The Apiwtxa, along with members of regional nongovernmental organizations, had been working with the Sawawo people, first in the line of invasion, to prepare to resist the loggers. When they learned that the loggers had finally arrived, members of Sawawo’s vigilance committee traveled up the Amônia in their boats. Two and a half hours later they came upon two tractors. Laden with people, food, fuel and equipment for founding a logging base, the vehicles had crossed the river into Ashaninka territory in Peru. The defenders took pictures of the destruction, interviewed the loggers and returned to their village, where they had Internet access. They reported the intrusion to Peruvian authorities through a local Indigenous organization, asking that an environment official visit to survey the damage. They also shared the evidence with the Apiwtxa and other allies and set up camp at the invasion spot, waiting for reinforcements.

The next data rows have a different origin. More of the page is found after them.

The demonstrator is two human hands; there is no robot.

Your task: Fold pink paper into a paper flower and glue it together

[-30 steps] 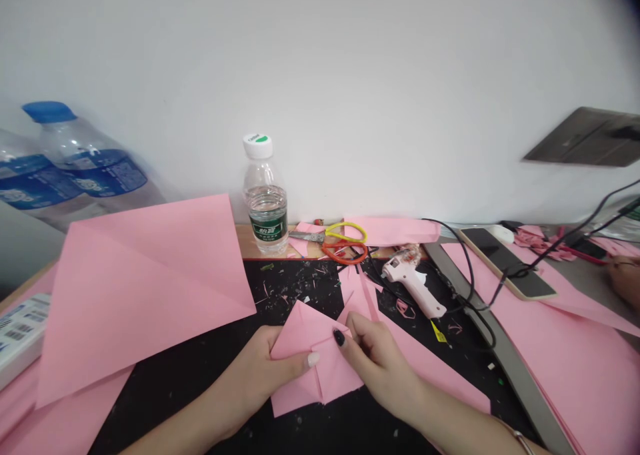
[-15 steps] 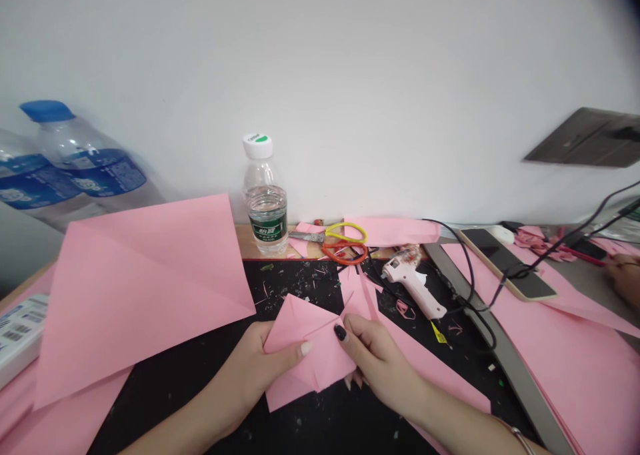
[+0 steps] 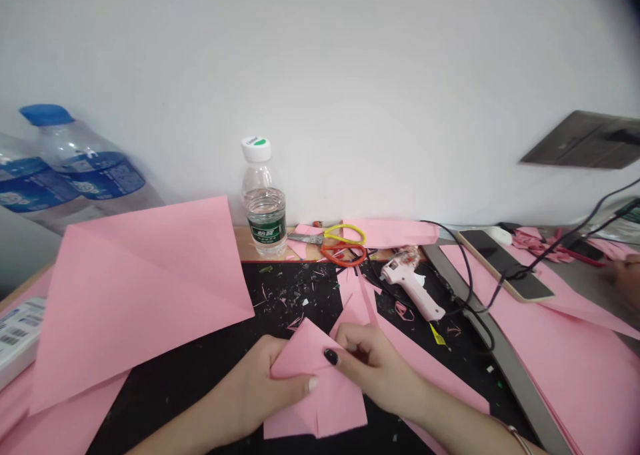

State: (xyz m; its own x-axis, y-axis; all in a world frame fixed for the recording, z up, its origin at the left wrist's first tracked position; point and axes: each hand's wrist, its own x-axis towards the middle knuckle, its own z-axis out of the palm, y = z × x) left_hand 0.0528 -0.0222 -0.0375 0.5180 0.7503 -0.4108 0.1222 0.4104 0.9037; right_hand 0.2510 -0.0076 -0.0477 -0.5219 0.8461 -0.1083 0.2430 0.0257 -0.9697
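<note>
A folded piece of pink paper is held between both hands above the black mat. Its pointed corner faces away from me, and creases run across its middle. My left hand grips the left side, thumb lying on top and fingers hidden underneath. On the right, my right hand pinches the upper right edge, its dark-nailed thumb pressed on the paper. Long pink strips lie on the mat beyond and under my right hand.
Scissors and a water bottle stand or lie by the wall. A glue gun, its cable and a phone are at right. Large pink sheets lie left. Another person's hand shows at far right.
The folded paper has turned and come slightly nearer to me, its point now facing away. My right thumb has shifted left and down along its edge.
</note>
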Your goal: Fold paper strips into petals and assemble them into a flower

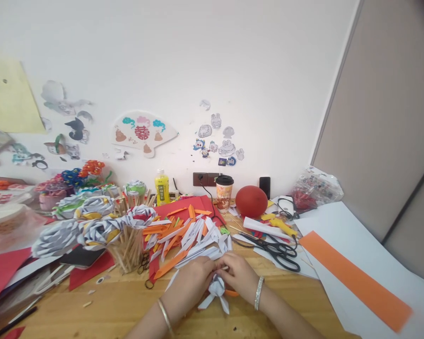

Apiwtxa members showed up soon after, by boat, and nine days later supporters from three regional NGOs arrived on foot. That evening they saw two more tractors coming with supplies. More than 20 people, led by a woman carrying her baby, swiftly placed themselves in front of the tractors, preventing the loggers from crossing the Amônia. The Ashaninka, who have a reputation of being fierce warriors, promptly confiscated the keys from the stunned drivers.
The official arrived the next day. He cursorily scanned the environmental damage and demanded the tractor keys, which the Ashaninka handed over. Sawawo’s people nonetheless maintained a presence in the camp for months to make sure that the tractors were not used for a fresh assault on the region, and the NGO allies alerted the press to the intrusion.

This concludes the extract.